Task description » Set out exactly every line of the entries below, starting at the line that holds "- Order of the" and stopping after the line that holds "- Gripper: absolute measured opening".

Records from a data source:

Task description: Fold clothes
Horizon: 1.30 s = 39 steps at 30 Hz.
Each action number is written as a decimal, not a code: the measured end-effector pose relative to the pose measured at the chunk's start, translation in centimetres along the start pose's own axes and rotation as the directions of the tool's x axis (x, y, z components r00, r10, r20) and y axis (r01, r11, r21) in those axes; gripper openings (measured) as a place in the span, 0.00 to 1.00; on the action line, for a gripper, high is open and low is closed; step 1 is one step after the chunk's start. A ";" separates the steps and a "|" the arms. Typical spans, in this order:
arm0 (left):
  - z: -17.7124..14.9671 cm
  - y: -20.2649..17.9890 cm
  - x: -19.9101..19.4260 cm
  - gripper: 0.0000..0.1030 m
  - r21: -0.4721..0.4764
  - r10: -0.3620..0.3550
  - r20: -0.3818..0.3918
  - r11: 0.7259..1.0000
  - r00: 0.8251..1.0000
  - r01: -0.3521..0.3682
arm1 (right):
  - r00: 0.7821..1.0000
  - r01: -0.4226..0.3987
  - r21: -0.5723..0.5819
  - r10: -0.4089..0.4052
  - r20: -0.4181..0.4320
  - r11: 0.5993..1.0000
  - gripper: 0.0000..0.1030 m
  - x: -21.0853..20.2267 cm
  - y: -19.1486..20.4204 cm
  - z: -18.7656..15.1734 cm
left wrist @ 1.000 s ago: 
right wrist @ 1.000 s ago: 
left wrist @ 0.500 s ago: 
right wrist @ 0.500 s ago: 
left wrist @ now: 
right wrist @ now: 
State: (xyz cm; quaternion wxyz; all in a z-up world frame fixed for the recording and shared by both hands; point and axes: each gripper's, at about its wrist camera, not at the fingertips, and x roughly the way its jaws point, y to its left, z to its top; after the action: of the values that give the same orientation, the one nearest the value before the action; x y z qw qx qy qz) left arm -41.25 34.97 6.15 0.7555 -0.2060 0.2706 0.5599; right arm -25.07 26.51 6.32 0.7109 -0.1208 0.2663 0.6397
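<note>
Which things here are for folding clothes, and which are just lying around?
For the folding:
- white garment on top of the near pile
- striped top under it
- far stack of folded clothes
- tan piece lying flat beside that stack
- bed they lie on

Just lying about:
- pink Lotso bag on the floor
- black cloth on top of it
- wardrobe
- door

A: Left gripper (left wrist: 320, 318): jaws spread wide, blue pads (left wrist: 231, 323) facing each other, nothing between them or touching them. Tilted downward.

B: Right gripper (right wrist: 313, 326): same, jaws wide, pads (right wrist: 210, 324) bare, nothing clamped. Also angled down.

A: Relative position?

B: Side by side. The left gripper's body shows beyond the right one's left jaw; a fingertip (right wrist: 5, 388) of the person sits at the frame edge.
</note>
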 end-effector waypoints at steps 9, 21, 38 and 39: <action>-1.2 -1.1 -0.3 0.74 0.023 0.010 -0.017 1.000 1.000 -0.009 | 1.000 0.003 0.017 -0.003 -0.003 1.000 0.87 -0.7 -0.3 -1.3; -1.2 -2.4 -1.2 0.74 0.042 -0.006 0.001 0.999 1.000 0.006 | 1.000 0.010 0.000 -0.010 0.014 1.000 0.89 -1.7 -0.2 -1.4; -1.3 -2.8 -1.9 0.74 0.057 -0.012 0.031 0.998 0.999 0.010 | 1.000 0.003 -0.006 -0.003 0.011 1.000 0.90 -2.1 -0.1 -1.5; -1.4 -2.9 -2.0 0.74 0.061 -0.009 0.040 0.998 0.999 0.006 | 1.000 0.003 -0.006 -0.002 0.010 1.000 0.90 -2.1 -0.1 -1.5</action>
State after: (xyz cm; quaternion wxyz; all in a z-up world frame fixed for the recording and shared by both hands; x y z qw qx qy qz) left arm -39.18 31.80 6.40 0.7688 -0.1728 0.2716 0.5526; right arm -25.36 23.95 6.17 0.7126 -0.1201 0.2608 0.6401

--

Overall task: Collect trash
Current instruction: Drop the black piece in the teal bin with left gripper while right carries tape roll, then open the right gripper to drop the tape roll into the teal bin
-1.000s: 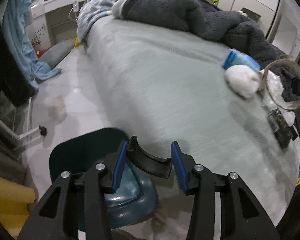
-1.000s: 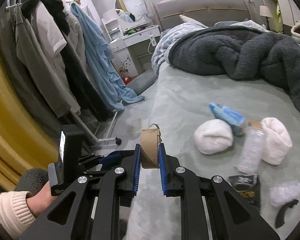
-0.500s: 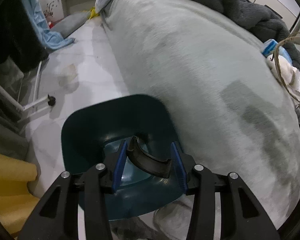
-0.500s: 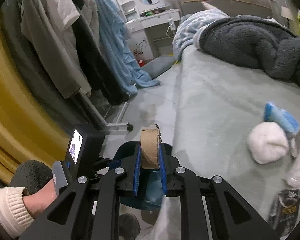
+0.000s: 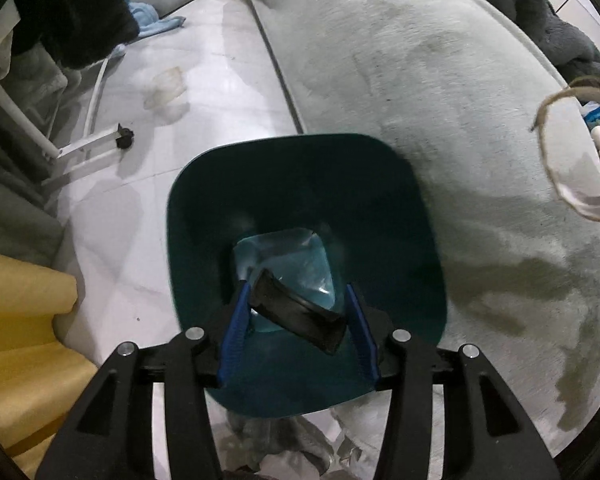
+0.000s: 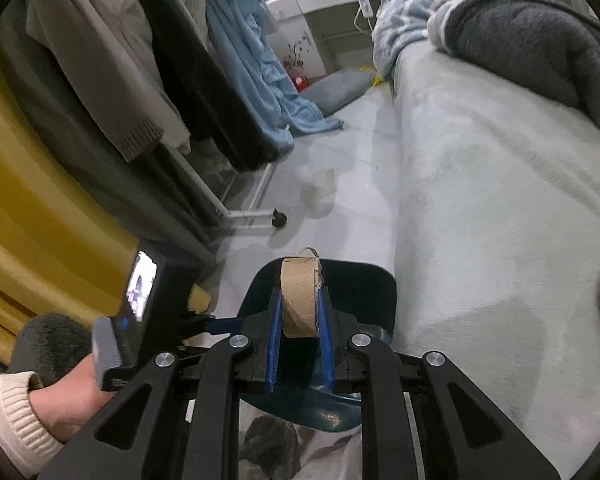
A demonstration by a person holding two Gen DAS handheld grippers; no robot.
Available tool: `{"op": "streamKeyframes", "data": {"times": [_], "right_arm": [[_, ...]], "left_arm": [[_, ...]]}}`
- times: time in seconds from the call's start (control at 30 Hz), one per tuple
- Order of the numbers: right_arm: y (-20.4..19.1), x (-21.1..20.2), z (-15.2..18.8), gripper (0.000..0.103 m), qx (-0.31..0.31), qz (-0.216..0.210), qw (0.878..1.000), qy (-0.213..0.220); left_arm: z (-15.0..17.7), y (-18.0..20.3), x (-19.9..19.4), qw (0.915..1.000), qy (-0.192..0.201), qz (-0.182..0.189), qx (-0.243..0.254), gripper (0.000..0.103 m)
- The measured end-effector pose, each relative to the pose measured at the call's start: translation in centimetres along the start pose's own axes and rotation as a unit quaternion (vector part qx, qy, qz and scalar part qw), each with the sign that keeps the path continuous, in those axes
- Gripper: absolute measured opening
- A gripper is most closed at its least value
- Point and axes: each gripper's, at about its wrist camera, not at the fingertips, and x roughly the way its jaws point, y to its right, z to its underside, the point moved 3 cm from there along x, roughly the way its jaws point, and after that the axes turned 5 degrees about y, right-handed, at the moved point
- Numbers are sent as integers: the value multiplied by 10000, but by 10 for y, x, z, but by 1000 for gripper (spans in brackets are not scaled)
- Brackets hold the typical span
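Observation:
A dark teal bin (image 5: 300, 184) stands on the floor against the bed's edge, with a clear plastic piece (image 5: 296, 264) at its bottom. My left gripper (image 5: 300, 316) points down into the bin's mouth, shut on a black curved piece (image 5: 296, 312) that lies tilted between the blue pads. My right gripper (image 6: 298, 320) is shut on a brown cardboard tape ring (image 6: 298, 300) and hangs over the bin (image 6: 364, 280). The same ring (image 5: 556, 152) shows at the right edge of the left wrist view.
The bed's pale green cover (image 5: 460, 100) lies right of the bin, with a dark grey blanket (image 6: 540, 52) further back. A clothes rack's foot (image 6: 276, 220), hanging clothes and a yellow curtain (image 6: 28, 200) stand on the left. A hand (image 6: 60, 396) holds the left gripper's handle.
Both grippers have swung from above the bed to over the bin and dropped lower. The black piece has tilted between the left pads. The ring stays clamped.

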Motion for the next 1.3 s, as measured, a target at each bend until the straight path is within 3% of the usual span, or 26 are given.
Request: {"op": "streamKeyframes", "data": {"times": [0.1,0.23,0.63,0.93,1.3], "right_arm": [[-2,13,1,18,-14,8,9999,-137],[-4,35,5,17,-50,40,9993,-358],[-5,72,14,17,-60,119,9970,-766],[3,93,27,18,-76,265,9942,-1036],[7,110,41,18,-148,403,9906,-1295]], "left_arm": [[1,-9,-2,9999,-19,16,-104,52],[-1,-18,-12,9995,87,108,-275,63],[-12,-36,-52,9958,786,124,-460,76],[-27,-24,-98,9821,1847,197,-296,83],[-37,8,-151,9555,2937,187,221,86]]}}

Response area »
- Order of the numbers: right_arm: y (-20.4..19.1), x (-21.1..20.2), z (-15.2..18.8), gripper (0.000..0.103 m), qx (-0.31..0.31), qz (-0.216..0.210), qw (0.878..1.000), qy (-0.213..0.220); left_arm: z (-15.0..17.7), y (-18.0..20.3), x (-19.9..19.4), qw (0.915..1.000), qy (-0.192..0.201), qz (-0.182..0.189), qx (-0.243..0.254), gripper (0.000..0.103 m)
- The measured end-effector pose, each relative to the pose measured at the call's start: translation in centimetres along the start pose's own axes and rotation as a unit quaternion (vector part qx, qy, qz and scalar part qw), each with the sign that keeps the path continuous, in those axes
- Gripper: absolute measured opening

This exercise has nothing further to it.